The writer is a board member of the National Lottery Community Fund and several charities.    

Barely one month ago, the charity P3 was gearing up for one of its biggest annual fundraising events, a pub quiz known as the “Brain Game” held in west London. Instead the organisation, which supports socially excluded and vulnerable people across the UK — and took a prominent role in the response to the Grenfell Tower tragedy — has had to cancel all its fundraising events and move 500 staff to mobile working in sometimes frightening conditions. All this while its work continues.

At 4.30am on Sunday, one staff member was assisting a homeless client with a history of violence and severe mental health problems to move from a tent in a wood into a hostel. Late on Monday night, an emergency meeting discussed how the hostel could manage the large volumes of methadone prescribed to some guests during the lockdown. Demand for P3’s services has nearly quadrupled, and its staff are working around the clock. The same trend is being seen at charities across the world in response to the Covid-19 pandemic, from those running hospices and supporting healthcare to those providing essential social support such as food banks, shelters and domestic violence services.

The non-profit sector employs between three (the rough UK figure) and 10 per cent (the US) of the working population in OECD countries. While the role played by charities varies from country to country, the sector is facing skyrocketing demand and locked-down staff and volunteers, and revenue is collapsing.

Charitable giving cannot meet the scale of demand. Even the national economic support packages announced so far that can be accessed by non-profits, including in the UK, US and Australia, will not be enough to see charities through this crisis. 

Charities and community groups — we should not forget the many small non-profit groups not captured by charity regulators’ records — do not operate as businesses. The UK government’s grants to pay 80 per cent of furloughed staff wages will not staff homeless shelters or extra ambulances.
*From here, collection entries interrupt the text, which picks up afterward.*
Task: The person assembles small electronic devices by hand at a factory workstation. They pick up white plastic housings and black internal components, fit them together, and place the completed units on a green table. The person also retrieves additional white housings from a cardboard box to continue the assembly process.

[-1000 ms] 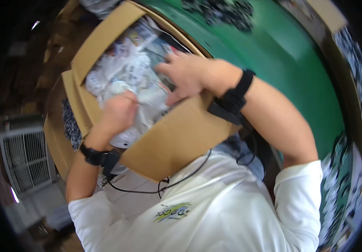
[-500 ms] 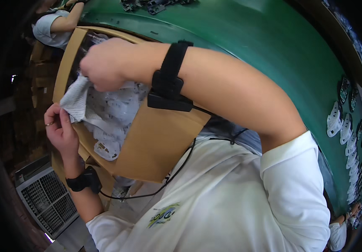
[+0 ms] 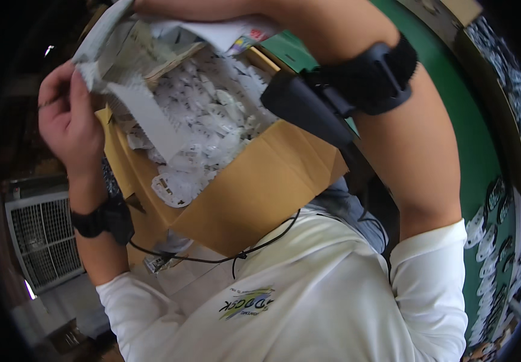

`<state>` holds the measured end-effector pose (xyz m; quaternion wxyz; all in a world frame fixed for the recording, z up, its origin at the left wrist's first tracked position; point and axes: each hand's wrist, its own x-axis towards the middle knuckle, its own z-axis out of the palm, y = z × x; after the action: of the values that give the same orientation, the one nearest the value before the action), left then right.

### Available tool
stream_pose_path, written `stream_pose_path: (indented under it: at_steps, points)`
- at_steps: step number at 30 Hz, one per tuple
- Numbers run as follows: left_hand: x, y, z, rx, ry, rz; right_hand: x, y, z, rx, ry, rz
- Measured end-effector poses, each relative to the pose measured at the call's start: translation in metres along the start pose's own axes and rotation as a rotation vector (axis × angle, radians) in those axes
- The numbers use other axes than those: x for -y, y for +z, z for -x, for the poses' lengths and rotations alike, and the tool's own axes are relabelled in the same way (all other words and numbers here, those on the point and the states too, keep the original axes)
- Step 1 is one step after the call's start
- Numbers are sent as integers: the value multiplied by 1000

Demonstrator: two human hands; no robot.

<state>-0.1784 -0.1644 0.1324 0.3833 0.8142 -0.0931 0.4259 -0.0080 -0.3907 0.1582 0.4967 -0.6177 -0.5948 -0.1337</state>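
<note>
My left hand (image 3: 70, 123) is closed at the left of the box, thumb and fingers pinching the zigzag-cut edge of a whitish plastic bag (image 3: 124, 51). The bag hangs over the far side of an open cardboard box (image 3: 254, 187); coloured print shows on part of it. Inside the box lie many white plastic parts (image 3: 200, 114), one flat white piece (image 3: 172, 190) near the front corner. My right hand (image 3: 158, 6) is at the upper edge of the picture beside the raised bag, mostly cut off, its fingers hidden. Black straps with small boxes sit around both my forearms.
Beyond the box stretches a green work table (image 3: 478, 145). Rows of white parts (image 3: 484, 271) and dark circuit boards (image 3: 499, 196) lie along its right side. A white grille unit (image 3: 43, 232) stands at the lower left. A cable (image 3: 212, 260) runs across my front.
My right hand has risen to the top edge, and the bag is now lifted and spread wider. My left hand has moved slightly left and up, still pinching. More of the box's contents show.
</note>
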Motion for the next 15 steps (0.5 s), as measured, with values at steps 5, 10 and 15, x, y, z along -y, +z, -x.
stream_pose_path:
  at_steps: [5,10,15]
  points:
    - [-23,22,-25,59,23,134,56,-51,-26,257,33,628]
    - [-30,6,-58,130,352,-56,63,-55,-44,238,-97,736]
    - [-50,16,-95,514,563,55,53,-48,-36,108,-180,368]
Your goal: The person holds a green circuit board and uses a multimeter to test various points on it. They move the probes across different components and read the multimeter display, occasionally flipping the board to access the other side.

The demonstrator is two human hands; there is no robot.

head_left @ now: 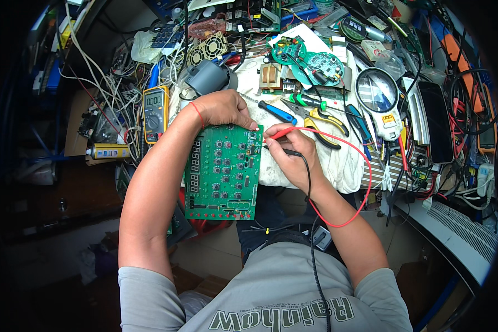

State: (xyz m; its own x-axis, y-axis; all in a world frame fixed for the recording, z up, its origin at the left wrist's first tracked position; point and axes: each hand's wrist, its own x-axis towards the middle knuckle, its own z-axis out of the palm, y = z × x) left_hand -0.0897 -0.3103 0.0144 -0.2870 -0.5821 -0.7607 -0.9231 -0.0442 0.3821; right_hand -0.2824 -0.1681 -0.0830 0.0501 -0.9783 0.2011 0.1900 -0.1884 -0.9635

Much of this essential work is, and can only be, delivered in person. Frontline charity workers cannot provide their services from home. Such situations also pose a risk of infection, so organisations face extra costs keeping their staff safe. 
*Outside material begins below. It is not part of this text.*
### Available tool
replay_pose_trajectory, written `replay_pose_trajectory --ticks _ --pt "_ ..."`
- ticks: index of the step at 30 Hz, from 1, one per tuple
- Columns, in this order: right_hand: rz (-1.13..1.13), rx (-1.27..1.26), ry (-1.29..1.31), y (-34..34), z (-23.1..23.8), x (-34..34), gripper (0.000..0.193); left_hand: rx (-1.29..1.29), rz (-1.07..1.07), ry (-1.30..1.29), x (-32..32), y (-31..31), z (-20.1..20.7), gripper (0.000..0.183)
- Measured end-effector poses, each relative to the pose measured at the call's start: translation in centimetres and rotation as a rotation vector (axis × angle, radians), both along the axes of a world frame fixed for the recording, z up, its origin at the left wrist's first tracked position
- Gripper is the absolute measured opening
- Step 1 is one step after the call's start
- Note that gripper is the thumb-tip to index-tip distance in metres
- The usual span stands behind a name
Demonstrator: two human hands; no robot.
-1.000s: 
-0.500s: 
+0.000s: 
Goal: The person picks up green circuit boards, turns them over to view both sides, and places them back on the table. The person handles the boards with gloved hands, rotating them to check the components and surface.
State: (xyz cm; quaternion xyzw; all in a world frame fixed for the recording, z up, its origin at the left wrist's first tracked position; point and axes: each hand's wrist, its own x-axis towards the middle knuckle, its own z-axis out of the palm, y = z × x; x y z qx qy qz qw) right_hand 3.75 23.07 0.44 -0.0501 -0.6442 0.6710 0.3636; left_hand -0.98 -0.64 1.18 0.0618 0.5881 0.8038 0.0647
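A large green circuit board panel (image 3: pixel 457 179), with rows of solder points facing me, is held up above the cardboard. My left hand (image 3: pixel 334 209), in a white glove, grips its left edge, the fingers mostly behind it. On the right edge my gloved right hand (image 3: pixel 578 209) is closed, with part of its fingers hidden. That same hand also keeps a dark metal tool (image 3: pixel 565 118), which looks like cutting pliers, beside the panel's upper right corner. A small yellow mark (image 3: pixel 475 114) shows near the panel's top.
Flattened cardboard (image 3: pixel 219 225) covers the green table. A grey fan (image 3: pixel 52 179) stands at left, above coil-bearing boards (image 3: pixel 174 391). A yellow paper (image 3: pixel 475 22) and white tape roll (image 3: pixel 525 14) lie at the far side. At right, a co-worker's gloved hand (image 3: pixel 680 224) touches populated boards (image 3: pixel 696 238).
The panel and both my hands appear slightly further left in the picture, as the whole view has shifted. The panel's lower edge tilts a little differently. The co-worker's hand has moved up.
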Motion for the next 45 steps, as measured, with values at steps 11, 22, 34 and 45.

Some charities also do not have substantial cash reserves. For example, Nonprofit New York estimates that among charities in New York City 40 per cent have no cash reserves, 10 per cent are insolvent, and less than 30 per cent are financially strong.

Philanthropists and funders have been coordinating responses and shifting the way they operate by reducing restrictions on how donations are used and speeding up payments. But critical fundraising activities have been cancelled, donors are stretched in multiple directions and are much less flush than they were two months ago.
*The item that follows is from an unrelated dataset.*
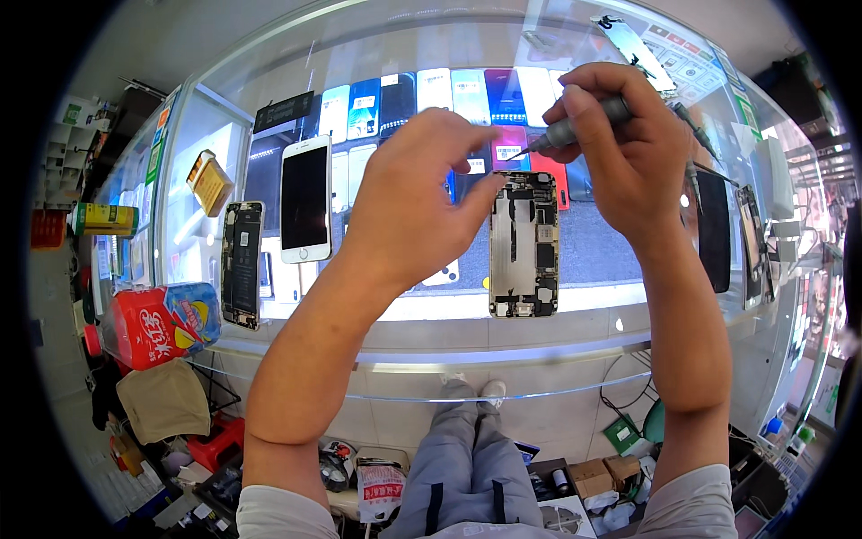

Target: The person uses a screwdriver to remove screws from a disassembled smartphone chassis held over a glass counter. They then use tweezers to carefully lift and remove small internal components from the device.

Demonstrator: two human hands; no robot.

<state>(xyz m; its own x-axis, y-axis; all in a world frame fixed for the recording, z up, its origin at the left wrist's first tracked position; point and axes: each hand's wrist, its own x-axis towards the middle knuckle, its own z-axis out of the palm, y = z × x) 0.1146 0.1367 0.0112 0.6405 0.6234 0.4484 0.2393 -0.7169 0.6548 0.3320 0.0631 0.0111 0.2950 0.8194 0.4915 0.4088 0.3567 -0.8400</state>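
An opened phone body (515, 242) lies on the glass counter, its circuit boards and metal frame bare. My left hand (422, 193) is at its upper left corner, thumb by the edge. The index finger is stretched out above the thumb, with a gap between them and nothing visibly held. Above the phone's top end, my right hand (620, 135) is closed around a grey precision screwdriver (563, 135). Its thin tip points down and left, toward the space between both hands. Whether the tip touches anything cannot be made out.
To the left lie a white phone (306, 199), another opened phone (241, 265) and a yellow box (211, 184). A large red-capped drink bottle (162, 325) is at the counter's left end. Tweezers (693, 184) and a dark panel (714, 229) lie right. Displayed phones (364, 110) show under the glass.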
Many charities are facing liquidation. The UK’s National Council for Voluntary Organisations reports that charities are set to lose around £4bn over 12 weeks as a result of the coronavirus outbreak. A joint report this week with the Institute of Fundraising projected a loss of 48 per cent of voluntary income. 

The question facing governments across the world is where best to invest scarce resources. Will spending now save public money in six months’ time? Mark Simms, P3’s chief executive, has a simple answer — yes. An independent study of some of P3’s work with vulnerable people estimates that the saving to the public purse is nine times what the charity’s costs.

If charities on the frontline of the Covid-19 response — which the NCVO estimates amounts to a significant proportion of the sector — are not thrown a financial lifeline for this immediate period, then the taxpayers across the world will pay many times more in costs incurred in healthcare, policing, social care, housing and social security.

After the immediate crisis has passed, charities will play a critical role in rebuilding society. These organisations cannot be replaced as quickly as private companies, which may have tangible assets to sell and are turbocharged by the profit motive. 

There are a number of possible approaches governments could take. They include: establishing emergency funds to support charities responding to Covid-19 and providing social support for those affected directly or indirectly. They could also accelerate payments owed to charities (in the UK this should include Gift Aid); ease performance-based payment requirements; and introduce short-term tax deferments (for VAT, PAYE and National Insurance). Further steps could involve increasing tax relief on donations to incentivise giving and allowing people who have been furloughed from other jobs to work for charities without forfeiting any of the financial support they need to survive this crisis. 

The voluntary sector supports much of what is most valuable in society, whether community groups, healthcare, arts, sport or education; most of us depend on them for something. To ensure their survival, governments around the world must do more before it is too late.